1. Creating the knowledge graph (i.e. triples) from a tabular dataset of football matches.
2. Training the ComplEx embedding model on those triples.
3. Evaluating the quality of the embeddings on a validation set.
4. Clustering the embeddings, comparing to the natural clusters formed by the geographical continents.
5. Applying the embeddings as features in classification task, to predict match results.
6. Evaluating the predictive model on a out-of-time test set, comparing to a simple baseline.

### Importing the Modules

In [3]:
import numpy as np
import pandas as pd
import ampligraph
import requests

In [2]:
print('Version of Ampligraph: ', ampligraph.__version__)

Version of Ampligraph:  1.4.0


### Dataset

We will use the [International Football Results from 1872 to 2019](https://www.kaggle.com/datasets/martj42/international-football-results-from-1872-to-2017). It contains over 40 thousand international football matches. Each row contains the following information -

1. Match date
2. Home team name
3. Away team name
4. Home score (goals including extra time)
5. Away score (goals including extra time)
6. Tournament (whether it was friendly match or part of a tournament)
7. City where match took place
8. Country where match took place
9. Whether match was on neutral grounds

This dataset is in a tabular format, so we will construct the knowledge graph ourselves.

In [4]:
url = 'https://ampligraph.s3-eu-west-1.amazonaws.com/datasets/football_graph.csv'
open('football_results.csv', 'wb').write(requests.get(url).content)

3033782

In [5]:
df = pd.read_csv('football_results.csv').sort_values("date")

In [6]:
df.isna().sum()

date          0
home_team     0
away_team     0
home_score    2
away_score    2
tournament    0
city          0
country       0
neutral       0
dtype: int64

In [7]:
# Dropping the matches with unknown score -
df = df.dropna()

The training set will be from 1872 to 2014, while the test set will be from 2014 to present date. Note that a temporal test set makes any machine learning task harder compared to a random shuffle.

In [10]:
df["train"] = df.date < "2014-01-01"

A value is trying to be set on a copy of a slice from a DataFrame.
Try using .loc[row_indexer,col_indexer] = value instead

See the caveats in the documentation: https://pandas.pydata.org/pandas-docs/stable/user_guide/indexing.html#returning-a-view-versus-a-copy
  """Entry point for launching an IPython kernel.


In [12]:
df.head(3)

Unnamed: 0,date,home_team,away_team,home_score,away_score,tournament,city,country,neutral,train
0,1872-11-30,Scotland,England,0.0,0.0,Friendly,Glasgow,Scotland,False,True
1,1873-03-08,England,Scotland,4.0,2.0,Friendly,London,England,False,True
2,1874-03-07,Scotland,England,2.0,1.0,Friendly,Glasgow,Scotland,False,True


In [13]:
df.tail(3)

Unnamed: 0,date,home_team,away_team,home_score,away_score,tournament,city,country,neutral,train
40768,2019-07-11,Madagascar,Tunisia,0.0,3.0,African Cup of Nations,Cairo,Egypt,True,False
40769,2019-07-14,Algeria,Nigeria,2.0,1.0,African Cup of Nations,Cairo,Egypt,True,False
40770,2019-07-14,Senegal,Tunisia,1.0,0.0,African Cup of Nations,Cairo,Egypt,True,False


In [14]:
df.train.value_counts()

True     35714
False     5057
Name: train, dtype: int64

### Knowledge Graph Creation

We are going to create a knowledge graph from scratch based on the match information. The idea is that each match is an entity that will be connected to its participating teams, geography, characterstrics, and results.
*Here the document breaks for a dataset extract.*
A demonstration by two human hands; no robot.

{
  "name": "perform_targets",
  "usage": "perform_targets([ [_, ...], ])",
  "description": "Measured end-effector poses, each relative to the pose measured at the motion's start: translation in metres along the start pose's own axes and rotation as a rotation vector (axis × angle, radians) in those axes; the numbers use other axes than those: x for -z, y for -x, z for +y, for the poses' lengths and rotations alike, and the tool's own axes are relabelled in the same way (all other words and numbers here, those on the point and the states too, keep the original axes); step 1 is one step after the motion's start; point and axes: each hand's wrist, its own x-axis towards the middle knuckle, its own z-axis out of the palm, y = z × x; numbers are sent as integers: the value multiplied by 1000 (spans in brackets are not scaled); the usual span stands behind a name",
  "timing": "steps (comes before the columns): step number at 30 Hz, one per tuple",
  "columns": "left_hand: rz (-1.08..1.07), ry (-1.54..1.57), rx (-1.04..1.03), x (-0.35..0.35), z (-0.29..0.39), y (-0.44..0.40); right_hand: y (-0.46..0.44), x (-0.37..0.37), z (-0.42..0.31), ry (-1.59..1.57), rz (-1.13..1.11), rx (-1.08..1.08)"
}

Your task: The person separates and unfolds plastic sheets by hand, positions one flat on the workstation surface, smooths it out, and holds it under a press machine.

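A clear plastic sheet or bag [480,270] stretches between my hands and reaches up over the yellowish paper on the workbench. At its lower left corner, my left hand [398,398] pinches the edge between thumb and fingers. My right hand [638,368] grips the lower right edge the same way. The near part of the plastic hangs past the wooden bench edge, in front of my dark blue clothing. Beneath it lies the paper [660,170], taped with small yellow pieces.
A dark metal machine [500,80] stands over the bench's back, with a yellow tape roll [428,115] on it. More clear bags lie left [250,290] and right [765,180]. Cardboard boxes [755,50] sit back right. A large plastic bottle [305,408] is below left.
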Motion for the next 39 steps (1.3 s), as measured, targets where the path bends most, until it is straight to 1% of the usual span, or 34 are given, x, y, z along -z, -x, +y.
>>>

The objective is to generate a new representation of the dataset where each data point is an triple in the form -

                        <subject (s), predicate (p), object (o)>

First we need to create the entities (subjects and objects) that will form the graph. We make sure teams and geographical information result in different entities (e.g. the Brazilian team and the corresponding country will be different)

In [17]:
# Entities naming

df['match_id'] = df.index.values.astype(str)

A value is trying to be set on a copy of a slice from a DataFrame.
Try using .loc[row_indexer,col_indexer] = value instead

See the caveats in the documentation: https://pandas.pydata.org/pandas-docs/stable/user_guide/indexing.html#returning-a-view-versus-a-copy
  This is separate from the ipykernel package so we can avoid doing imports until


In [19]:
df['match_id'] = "Match" + df.match_id

A value is trying to be set on a copy of a slice from a DataFrame.
Try using .loc[row_indexer,col_indexer] = value instead

See the caveats in the documentation: https://pandas.pydata.org/pandas-docs/stable/user_guide/indexing.html#returning-a-view-versus-a-copy
  """Entry point for launching an IPython kernel.


In [28]:
df['city_id'] = "City" + df.city.str.title().str.replace(" ", "")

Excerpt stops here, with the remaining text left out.